◆ **What you have to do**: Your job is to return every line in the data holding the string "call".

◆ **Recorded information**:
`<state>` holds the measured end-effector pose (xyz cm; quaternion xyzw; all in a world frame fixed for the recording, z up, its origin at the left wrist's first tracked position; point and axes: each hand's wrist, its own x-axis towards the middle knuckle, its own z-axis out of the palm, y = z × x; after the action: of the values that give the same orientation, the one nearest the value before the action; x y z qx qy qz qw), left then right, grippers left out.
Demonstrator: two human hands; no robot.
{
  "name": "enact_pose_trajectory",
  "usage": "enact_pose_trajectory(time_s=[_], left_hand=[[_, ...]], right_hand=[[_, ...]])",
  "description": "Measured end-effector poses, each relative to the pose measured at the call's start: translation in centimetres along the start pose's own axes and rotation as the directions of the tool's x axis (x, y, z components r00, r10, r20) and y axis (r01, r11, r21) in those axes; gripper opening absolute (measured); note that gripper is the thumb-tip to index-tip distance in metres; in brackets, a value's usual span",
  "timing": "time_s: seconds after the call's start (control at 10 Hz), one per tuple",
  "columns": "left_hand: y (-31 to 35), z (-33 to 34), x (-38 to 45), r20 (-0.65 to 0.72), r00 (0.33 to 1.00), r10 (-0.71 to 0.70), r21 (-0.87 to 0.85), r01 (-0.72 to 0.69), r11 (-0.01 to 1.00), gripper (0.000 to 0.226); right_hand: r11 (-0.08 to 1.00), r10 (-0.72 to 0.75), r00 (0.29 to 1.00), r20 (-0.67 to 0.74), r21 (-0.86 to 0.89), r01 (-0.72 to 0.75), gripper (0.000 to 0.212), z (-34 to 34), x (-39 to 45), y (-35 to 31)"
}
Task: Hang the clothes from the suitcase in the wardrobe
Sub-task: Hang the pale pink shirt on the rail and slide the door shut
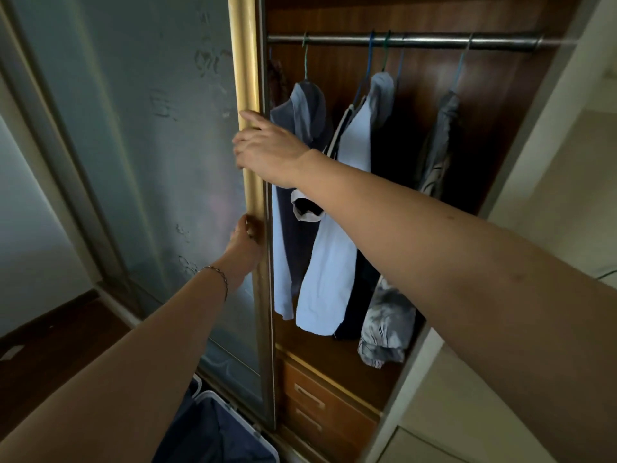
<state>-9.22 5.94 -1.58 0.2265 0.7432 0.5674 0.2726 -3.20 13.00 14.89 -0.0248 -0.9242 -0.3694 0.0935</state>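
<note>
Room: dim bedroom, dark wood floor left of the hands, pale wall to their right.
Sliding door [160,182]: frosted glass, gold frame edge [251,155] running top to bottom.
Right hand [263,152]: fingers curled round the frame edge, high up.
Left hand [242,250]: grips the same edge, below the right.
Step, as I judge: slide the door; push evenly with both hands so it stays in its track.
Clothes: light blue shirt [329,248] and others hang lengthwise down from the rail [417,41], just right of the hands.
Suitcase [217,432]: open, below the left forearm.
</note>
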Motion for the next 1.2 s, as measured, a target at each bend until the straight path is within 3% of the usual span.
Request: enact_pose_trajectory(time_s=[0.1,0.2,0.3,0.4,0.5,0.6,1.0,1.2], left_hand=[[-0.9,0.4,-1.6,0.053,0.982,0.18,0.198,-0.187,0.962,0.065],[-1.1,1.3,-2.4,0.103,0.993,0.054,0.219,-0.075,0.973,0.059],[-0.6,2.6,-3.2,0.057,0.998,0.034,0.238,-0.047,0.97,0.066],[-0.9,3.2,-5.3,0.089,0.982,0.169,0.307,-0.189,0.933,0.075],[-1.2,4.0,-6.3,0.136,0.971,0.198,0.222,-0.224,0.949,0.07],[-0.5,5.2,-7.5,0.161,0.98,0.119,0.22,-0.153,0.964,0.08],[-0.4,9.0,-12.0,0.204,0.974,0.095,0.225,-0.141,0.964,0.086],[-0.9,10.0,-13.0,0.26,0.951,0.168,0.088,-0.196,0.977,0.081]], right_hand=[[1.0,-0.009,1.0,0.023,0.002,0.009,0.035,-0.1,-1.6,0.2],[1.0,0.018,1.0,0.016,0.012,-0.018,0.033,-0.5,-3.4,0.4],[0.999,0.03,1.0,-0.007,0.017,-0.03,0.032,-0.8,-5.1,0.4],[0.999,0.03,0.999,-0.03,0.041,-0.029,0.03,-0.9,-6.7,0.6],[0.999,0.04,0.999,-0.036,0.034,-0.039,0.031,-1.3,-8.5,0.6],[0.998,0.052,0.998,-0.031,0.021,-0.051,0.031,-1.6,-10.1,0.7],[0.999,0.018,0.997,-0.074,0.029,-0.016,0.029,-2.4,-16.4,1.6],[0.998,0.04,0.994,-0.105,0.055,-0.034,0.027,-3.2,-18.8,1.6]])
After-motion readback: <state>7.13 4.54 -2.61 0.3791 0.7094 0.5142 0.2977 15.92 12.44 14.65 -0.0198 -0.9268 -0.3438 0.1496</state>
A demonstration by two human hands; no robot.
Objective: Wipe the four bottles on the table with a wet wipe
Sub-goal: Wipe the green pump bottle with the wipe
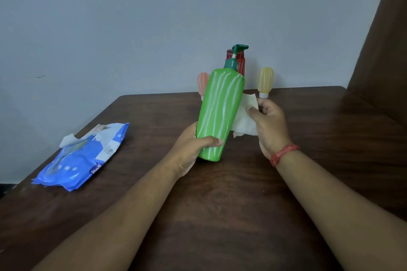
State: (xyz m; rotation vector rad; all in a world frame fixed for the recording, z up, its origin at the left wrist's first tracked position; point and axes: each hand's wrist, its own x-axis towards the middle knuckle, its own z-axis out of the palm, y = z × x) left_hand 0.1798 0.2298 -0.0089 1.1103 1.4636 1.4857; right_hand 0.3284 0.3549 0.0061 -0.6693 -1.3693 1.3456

◆ **Your solution**:
  "description": "Measured end-effector poses, each relative to the pose measured at the call's start: translation in centimetres along the start pose's own axes and rotation as the directions of the tool's x axis (x, y, z components r00, r10, r20) and y axis (r01, r11, r21) in those axes; gripper opening absolute (measured); note that gripper is the thumb-tip to index-tip distance in metres; in brackets, a value's usual span",
  "timing": "time_s: seconds after the call's start (control at 10 Hz), one per tuple",

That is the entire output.